In organisations, the withdrawal of trust is a massive intervention, regardless of whether it affects individual workers, teams, departments, areas, projects, regions or functions. If, for example, the research and development in an organisation has squandered trust (e.g. through repeated poor products), this influences many guiding processes. Generally, it will cause a change of personnel, increased control and decreased decision autonomy, few exceptions will be made and the risks will be reduced. From this alone you can see how strong the relief effect is with successful trust. At the same time, loss of trust in an organisation is marked by an increase in internal processes (time and resource usage!).

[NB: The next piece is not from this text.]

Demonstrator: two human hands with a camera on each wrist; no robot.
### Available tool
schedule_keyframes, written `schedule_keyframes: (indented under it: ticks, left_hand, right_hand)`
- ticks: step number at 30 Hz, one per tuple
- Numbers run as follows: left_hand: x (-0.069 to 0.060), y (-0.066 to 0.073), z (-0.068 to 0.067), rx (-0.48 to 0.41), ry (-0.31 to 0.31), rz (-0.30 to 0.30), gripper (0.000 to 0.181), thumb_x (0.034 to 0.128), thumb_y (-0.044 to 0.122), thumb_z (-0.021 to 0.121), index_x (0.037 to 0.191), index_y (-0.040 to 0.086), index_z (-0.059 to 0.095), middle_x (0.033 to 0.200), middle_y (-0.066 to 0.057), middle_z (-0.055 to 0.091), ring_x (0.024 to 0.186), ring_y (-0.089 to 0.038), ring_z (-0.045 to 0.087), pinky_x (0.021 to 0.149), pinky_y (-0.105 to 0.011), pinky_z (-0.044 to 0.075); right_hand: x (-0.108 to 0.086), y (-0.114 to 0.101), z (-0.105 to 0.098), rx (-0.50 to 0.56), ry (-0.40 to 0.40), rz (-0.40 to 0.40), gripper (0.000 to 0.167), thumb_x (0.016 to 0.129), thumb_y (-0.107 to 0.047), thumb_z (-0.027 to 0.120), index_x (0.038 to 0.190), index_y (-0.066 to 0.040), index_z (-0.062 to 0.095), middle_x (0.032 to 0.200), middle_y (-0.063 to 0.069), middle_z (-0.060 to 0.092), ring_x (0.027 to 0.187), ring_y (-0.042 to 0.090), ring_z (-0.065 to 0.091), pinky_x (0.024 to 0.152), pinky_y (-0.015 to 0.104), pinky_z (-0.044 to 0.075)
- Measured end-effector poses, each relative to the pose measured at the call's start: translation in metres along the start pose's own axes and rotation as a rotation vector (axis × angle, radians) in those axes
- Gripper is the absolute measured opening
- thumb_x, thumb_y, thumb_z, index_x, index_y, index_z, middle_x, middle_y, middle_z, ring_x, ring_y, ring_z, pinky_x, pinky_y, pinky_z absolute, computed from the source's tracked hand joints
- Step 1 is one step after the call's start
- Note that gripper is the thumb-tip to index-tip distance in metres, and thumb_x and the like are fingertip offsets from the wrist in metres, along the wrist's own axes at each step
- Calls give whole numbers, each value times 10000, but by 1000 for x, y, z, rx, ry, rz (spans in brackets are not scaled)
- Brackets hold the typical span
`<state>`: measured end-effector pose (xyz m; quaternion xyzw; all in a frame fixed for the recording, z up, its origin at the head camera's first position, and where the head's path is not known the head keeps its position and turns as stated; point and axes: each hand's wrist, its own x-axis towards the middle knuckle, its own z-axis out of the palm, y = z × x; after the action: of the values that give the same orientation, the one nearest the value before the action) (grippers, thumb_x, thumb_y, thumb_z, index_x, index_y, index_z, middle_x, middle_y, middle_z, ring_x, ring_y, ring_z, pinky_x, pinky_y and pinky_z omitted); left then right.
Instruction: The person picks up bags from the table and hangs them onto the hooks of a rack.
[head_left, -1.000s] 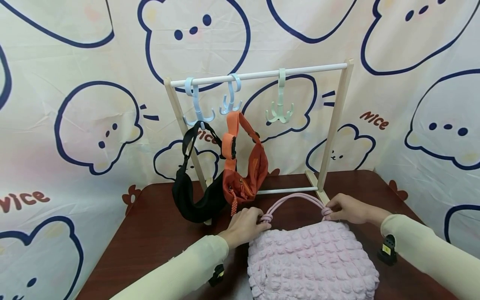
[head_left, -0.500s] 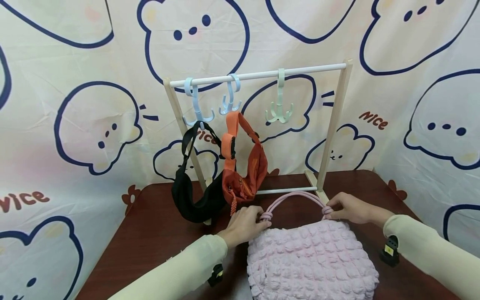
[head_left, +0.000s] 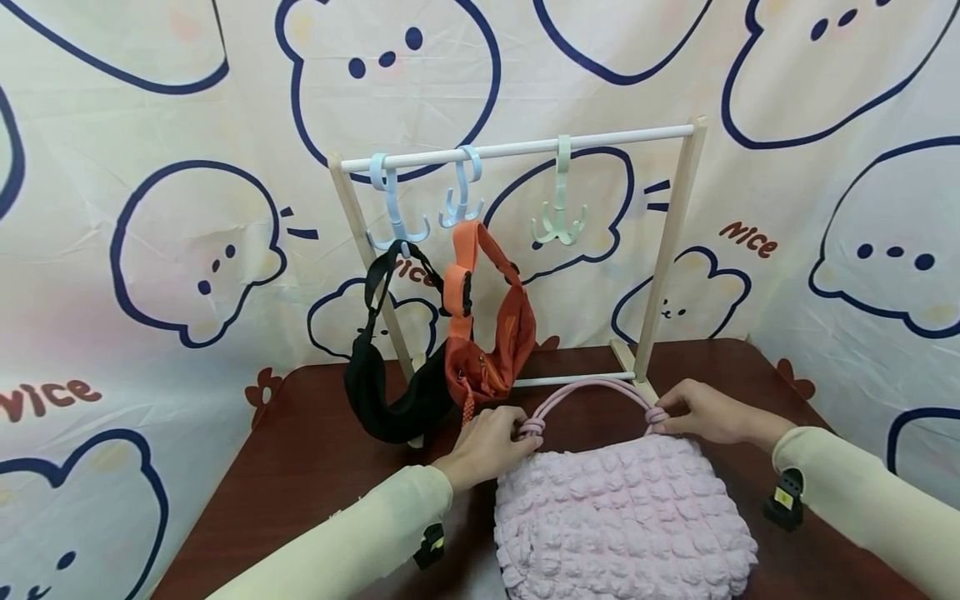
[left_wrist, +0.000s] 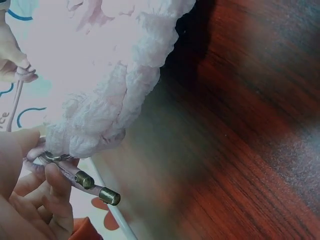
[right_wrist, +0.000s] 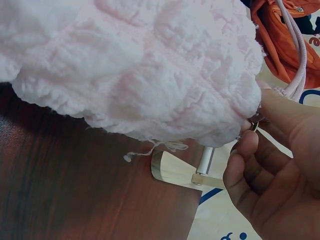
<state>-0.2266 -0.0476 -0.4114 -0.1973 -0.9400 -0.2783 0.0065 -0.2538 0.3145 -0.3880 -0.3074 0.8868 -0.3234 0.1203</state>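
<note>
A pink puffy handbag [head_left: 622, 517] is at the table's front, its corded handle [head_left: 592, 383] arching up between my hands. My left hand [head_left: 487, 446] pinches the knotted left end of the handle. In the left wrist view, two cord ends with metal tips [left_wrist: 109, 196] stick out past the fingers of that hand. The knot at the other end is gripped by my right hand [head_left: 705, 412]. In the right wrist view, thumb and fingers [right_wrist: 245, 145] close on the bag's top corner, beside a small metal ring, partly hidden.
Behind the handbag stands a rack with a white rail [head_left: 517, 151]. From blue hooks hang a black bag [head_left: 397, 408] and an orange bag [head_left: 491, 354], close to my left hand. A green hook [head_left: 560, 208] hangs further right. The dark wooden table [head_left: 300, 467] lies beneath.
The handbag and its handle have risen very slightly, with both hands still on the knots. The rack and hanging bags stay as they were.
</note>
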Motion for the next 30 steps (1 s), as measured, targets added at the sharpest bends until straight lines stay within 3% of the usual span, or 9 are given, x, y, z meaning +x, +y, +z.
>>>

Withdrawal of trust does not happen continuously, but goes through phases. The first threshold consists of the fact that the trust-destroying phenomena are no longer seen as the exception. One becomes nervous and changes the ‘inner viewpoint’ (“Can we really rely on her?”). The second threshold is stepped over when information is checked indirectly (“We will ask XY what is ‘actually’ going on.”). The third threshold is reached when information is actively doubted and the accusation of providing false information is contained within this (“Are you lying to me?”). Once the integrity of the trusted person is called into doubt, then one can almost always find confirming evidence, as nothing and nobody is one-hundred percent trustworthy. Therefore, there is always cause for withdrawing trust, or, to put it another way: trust is always a piece of useful illusion, which, once withdrawn, is difficult to give again. Therefore, trust is also stable, because everyone knows that it is dangerous to strain given trust too much.